From the entries below, return only the lines starting at the one that contains "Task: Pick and" and ending at the one that contains "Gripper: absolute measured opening", exactly as they stand.

Dataset records

⟨

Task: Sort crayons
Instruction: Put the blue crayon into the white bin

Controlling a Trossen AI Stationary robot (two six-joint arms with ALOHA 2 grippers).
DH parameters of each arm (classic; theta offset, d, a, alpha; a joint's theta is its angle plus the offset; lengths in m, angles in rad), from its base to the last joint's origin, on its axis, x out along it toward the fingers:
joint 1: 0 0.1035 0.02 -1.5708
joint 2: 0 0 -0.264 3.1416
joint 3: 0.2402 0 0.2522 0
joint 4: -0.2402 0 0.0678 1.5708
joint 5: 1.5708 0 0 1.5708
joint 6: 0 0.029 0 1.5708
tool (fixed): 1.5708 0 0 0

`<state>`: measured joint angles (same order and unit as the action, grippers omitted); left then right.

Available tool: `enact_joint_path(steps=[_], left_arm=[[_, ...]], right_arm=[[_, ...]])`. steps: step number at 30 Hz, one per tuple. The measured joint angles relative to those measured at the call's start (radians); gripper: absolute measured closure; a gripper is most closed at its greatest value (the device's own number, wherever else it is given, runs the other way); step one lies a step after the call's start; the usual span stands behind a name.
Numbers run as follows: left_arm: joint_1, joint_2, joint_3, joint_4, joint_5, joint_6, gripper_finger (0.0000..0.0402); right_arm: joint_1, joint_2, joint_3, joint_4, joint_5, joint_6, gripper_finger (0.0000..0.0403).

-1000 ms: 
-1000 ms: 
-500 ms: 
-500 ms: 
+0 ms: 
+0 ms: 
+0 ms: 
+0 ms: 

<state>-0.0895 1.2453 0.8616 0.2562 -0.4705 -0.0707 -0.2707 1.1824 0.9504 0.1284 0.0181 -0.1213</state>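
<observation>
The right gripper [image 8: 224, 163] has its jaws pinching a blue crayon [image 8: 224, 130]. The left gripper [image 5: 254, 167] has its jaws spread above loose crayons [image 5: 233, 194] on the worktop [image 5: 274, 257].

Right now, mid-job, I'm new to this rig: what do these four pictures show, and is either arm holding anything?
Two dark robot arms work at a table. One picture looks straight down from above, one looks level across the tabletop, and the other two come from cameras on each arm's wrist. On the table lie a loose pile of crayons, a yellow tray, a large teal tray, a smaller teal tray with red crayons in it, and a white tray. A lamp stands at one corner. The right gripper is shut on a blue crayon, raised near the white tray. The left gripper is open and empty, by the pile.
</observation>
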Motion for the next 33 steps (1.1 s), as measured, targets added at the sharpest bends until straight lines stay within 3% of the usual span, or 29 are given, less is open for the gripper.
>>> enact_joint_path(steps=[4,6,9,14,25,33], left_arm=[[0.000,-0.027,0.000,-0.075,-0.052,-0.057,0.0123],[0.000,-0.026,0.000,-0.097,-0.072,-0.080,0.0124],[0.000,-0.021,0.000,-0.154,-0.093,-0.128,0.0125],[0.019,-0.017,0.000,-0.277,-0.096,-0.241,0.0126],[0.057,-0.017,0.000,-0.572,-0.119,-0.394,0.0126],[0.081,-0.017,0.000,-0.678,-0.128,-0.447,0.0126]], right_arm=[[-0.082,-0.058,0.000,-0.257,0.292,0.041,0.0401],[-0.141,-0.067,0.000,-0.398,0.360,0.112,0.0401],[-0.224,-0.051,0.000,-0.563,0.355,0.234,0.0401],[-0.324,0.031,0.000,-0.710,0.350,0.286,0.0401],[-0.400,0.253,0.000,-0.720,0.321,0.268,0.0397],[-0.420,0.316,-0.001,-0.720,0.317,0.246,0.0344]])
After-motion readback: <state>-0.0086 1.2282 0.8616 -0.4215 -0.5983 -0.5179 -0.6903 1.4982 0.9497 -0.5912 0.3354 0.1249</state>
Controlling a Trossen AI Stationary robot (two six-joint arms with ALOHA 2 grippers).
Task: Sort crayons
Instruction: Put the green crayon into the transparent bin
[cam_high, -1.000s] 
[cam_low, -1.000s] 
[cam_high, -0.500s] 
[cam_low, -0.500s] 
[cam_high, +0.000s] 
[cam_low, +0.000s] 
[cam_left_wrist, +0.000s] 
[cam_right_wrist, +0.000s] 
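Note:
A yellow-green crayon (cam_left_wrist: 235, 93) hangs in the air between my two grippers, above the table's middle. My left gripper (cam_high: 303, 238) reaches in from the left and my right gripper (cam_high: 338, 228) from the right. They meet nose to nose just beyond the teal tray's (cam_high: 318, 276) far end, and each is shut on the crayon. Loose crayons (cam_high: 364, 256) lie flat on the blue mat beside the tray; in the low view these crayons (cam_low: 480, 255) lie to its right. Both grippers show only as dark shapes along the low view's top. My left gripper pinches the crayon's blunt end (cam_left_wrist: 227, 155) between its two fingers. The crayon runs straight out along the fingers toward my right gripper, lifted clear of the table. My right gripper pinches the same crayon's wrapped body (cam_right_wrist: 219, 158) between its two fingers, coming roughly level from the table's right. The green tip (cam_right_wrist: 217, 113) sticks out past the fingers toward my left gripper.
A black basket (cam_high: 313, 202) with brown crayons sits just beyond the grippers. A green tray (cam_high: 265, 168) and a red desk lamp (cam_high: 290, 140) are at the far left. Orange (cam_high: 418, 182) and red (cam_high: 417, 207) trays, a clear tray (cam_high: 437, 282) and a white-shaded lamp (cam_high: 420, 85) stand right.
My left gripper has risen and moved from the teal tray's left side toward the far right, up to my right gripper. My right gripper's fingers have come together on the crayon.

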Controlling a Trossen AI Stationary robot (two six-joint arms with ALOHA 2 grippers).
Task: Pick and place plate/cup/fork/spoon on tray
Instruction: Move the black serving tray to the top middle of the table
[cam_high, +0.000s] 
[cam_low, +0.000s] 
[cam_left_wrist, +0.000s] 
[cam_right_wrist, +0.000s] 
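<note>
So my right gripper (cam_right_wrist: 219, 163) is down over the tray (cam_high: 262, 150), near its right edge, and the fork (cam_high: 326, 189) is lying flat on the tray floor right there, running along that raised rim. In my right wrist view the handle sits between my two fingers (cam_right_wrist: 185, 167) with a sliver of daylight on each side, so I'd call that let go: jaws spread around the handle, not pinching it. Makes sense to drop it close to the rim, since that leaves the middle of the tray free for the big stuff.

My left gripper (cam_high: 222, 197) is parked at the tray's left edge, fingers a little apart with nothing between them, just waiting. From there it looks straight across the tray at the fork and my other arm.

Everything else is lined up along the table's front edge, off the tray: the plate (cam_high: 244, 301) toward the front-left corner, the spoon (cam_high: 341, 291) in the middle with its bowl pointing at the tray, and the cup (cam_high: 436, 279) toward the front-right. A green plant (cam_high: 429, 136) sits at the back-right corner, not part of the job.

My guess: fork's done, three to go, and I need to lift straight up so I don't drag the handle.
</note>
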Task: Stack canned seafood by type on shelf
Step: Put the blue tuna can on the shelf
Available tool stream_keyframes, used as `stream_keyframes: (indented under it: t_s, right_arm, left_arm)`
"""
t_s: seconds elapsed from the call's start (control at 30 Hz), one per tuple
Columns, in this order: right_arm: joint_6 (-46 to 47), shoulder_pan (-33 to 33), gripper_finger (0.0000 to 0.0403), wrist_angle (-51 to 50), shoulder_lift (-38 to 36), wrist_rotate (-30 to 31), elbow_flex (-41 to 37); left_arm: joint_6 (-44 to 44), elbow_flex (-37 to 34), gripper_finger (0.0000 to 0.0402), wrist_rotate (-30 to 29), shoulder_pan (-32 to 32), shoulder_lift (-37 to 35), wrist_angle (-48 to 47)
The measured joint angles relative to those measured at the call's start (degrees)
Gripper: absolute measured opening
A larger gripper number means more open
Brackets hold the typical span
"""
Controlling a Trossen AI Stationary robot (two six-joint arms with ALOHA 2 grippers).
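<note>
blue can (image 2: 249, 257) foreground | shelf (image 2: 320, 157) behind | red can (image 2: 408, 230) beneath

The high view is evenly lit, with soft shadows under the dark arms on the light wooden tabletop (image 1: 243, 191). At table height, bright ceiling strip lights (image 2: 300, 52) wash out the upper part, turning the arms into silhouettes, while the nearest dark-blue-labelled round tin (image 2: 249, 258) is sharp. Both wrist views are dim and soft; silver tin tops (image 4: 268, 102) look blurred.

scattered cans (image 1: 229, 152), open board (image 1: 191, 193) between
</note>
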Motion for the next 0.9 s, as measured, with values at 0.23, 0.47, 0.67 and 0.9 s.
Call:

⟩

Output for this exercise
Task: Pick and place plate/cup/fork/spoon on tray
Instruction: Move the black serving tray to the top middle of the table
[cam_high, +0.000s] 
[cam_low, +0.000s] 
[cam_left_wrist, +0.000s] 
[cam_right_wrist, +0.000s] 
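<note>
So my right gripper (cam_right_wrist: 219, 163) is down over the tray (cam_high: 262, 150), near its right edge, and the fork (cam_high: 326, 189) is lying flat on the tray floor right there, running along that raised rim. In my right wrist view the handle sits between my two fingers (cam_right_wrist: 185, 167) with a sliver of daylight on each side, so I'd call that let go: jaws spread around the handle, not pinching it. Makes sense to drop it close to the rim, since that leaves the middle of the tray free for the big stuff.

My left gripper (cam_high: 222, 197) is parked at the tray's left edge, fingers a little apart with nothing between them, just waiting. From there it looks straight across the tray at the fork and my other arm.

Everything else is lined up along the table's front edge, off the tray: the plate (cam_high: 244, 301) toward the front-left corner, the spoon (cam_high: 341, 291) in the middle with its bowl pointing at the tray, and the cup (cam_high: 436, 279) toward the front-right. A green plant (cam_high: 429, 136) sits at the back-right corner, not part of the job.

My guess: fork's done, three to go, and I need to lift straight up so I don't drag the handle.
</note>
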Task: Stack canned seafood by type on shelf
Step: Put the blue tuna can on the shelf
Available tool stream_keyframes, used as `stream_keyframes: (indented under it: t_s, right_arm, left_arm)`
"""
t_s: seconds elapsed from the call's start (control at 30 Hz), one per tuple
Columns, in this order: right_arm: joint_6 (-46 to 47), shoulder_pan (-33 to 33), gripper_finger (0.0000 to 0.0403), wrist_angle (-51 to 50), shoulder_lift (-38 to 36), wrist_rotate (-30 to 31), elbow_flex (-41 to 37); left_arm: joint_6 (-44 to 44), elbow_flex (-37 to 34), gripper_finger (0.0000 to 0.0402), wrist_rotate (-30 to 29), shoulder_pan (-32 to 32), shoulder_lift (-37 to 35), wrist_angle (-48 to 47)
The measured joint angles relative to those measured at the call's start (degrees)
Gripper: absolute measured opening

This output contains the complete answer.